The information collection requires
States agencies to issue a warning notice to withhold replacement
electronic benefit transfer (EBT) cards or a warning notice for
excessive EBT card replacements for individual members of a
Supplemental Nutrition Assistance Program (SNAP) household
requesting four EBT cards in a 12-month period. These notices are
being issued to educate SNAP recipients on use of the EBT card and
to deter fraudulent activity.
US Code:
7
USC 2011-2036 Name of Law: SUPPLEMENTAL NUTRITION ASSISTANCE
PROGRAM
This is a revision of a
currently approved information collection; we are requesting
21,940.85 rounded up to 21,941 burden hours. The current overall
burden for this collection is 8,336 burden hours. The reporting
hours in this submission will increase by 13,605 burden hours. This
revision is a more accurate burden request as FNS now has access to
almost three years of data collection. This revision is due to
adjustments. Data shows that there are more excessive replacement
cards than originally estimated. In the previous request we
estimated households were 23,811 and we now estimate the number of
households at 267,915, an increase of 244,103. The total number of
annual responses was previously estimated at 59,528 and now we have
increased to 550,994 an increase of 491,466 due to adjustments.

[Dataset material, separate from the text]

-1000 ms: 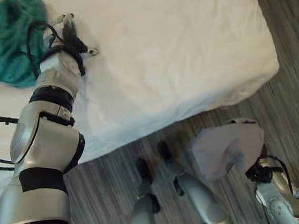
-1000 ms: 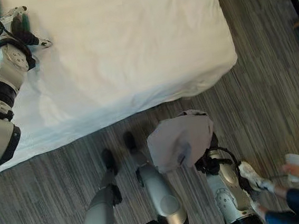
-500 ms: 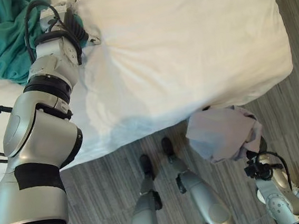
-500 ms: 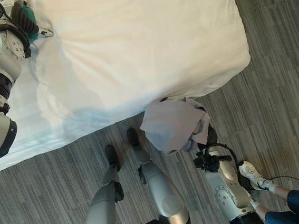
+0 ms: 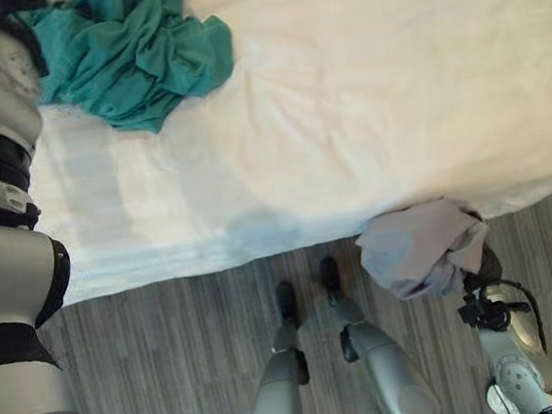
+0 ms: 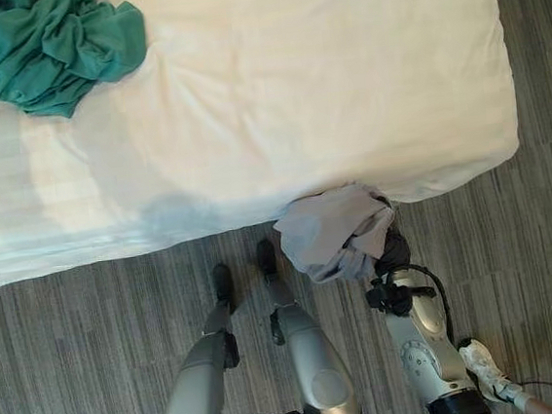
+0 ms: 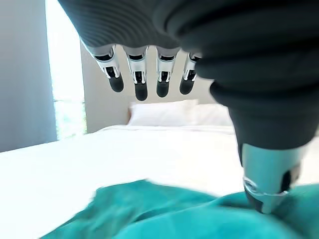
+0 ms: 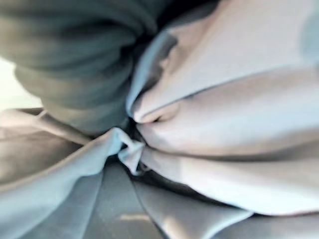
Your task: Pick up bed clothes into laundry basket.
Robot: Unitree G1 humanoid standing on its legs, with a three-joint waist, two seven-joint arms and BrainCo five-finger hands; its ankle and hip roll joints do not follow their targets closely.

Further, the original request did not include any estimate of how
long it would take households required to make contact with a State
Agency when an EBT card is being withheld. Finally, this revision
more accurately reflects the time it takes a State agency to
process and send the required notice to a household and the time it
would take a household to read the notice sent by the State agency
and make contact when necessary.
On behalf of this Federal agency, I certify that
the collection of information encompassed by this request complies
with 5 CFR 1320.9 and the related provisions of 5 CFR
1320.8(b)(3).
The following is a summary of the topics, regarding
the proposed collection of information, that the certification
covers:
(i) Why the information is being collected;
(ii) Use of information;
(iii) Burden estimate;
(iv) Nature of response (voluntary, required for a
benefit, or mandatory);
(v) Nature and extent of confidentiality; and
(vi) Need to display currently valid OMB control
number;
If you are unable to certify compliance with any of
these provisions, identify the item by leaving the box unchecked
and explain the reason in the Supporting Statement.